= ASSIGNMENT =
Down to the last line, set down the material below exactly; skip the pictures.

===============

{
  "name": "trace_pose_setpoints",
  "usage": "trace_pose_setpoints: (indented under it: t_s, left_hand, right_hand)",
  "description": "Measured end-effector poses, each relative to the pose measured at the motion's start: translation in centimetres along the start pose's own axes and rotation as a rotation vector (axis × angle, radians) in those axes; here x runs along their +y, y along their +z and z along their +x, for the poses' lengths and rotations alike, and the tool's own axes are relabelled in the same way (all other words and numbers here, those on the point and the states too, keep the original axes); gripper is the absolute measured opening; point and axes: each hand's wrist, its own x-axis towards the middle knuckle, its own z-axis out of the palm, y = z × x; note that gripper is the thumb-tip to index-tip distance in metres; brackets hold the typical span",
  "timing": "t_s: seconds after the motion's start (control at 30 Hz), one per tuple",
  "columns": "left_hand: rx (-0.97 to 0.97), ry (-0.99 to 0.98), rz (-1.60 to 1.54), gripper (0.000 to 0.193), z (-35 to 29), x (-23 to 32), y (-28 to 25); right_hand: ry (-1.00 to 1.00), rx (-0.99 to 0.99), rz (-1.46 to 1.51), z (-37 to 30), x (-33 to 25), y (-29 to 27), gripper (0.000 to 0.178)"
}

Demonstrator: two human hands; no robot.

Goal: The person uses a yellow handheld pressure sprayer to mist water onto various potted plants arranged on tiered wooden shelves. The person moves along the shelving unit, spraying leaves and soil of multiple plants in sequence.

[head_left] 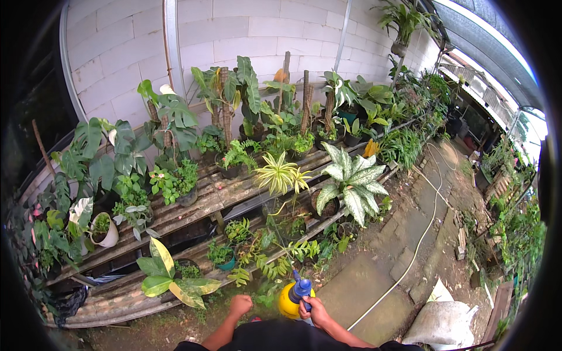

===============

= TASK OUTPUT =
{
  "name": "trace_pose_setpoints",
  "usage": "trace_pose_setpoints: (indented under it: t_s, left_hand, right_hand)",
  "description": "Measured end-effector poses, each relative to the pose measured at the motion's start: translation in centimetres along the start pose's own axes and rotation as a rotation vector (axis × angle, radians) in those axes; here x runs along their +y, y along their +z and z along their +x, for the poses' lengths and rotations alike, and the tool's own axes are relabelled in the same way (all other words and numbers here, those on the point and the states too, keep the original axes); gripper is the absolute measured opening; point and axes: each hand's wrist, its own x-axis towards the middle knuckle, its own z-axis out of the palm, y = z × x; note that gripper is the thumb-tip to index-tip distance in metres; brackets hold the typical span",
  "timing": "t_s: seconds after the motion's start (control at 30 Hz), one per tuple",
  "columns": "left_hand: rx (-0.97 to 0.97), ry (-0.99 to 0.98), rz (-1.60 to 1.54), gripper (0.000 to 0.193), z (-35 to 29), x (-23 to 32), y (-28 to 25); right_hand: ry (-1.00 to 1.00), rx (-0.99 to 0.99), rz (-1.46 to 1.51), z (-37 to 30), x (-33 to 25), y (-29 to 27), gripper (0.000 to 0.178)"
}

Demonstrator: two human hands; no robot.

Goal: The person uses a yellow handheld pressure sprayer to mist water onto various potted plants arranged on tiered wooden shelves. The person moves along the shelving unit, spraying leaves and soil of multiple plants in sequence.

[head_left] 

This completes the answer.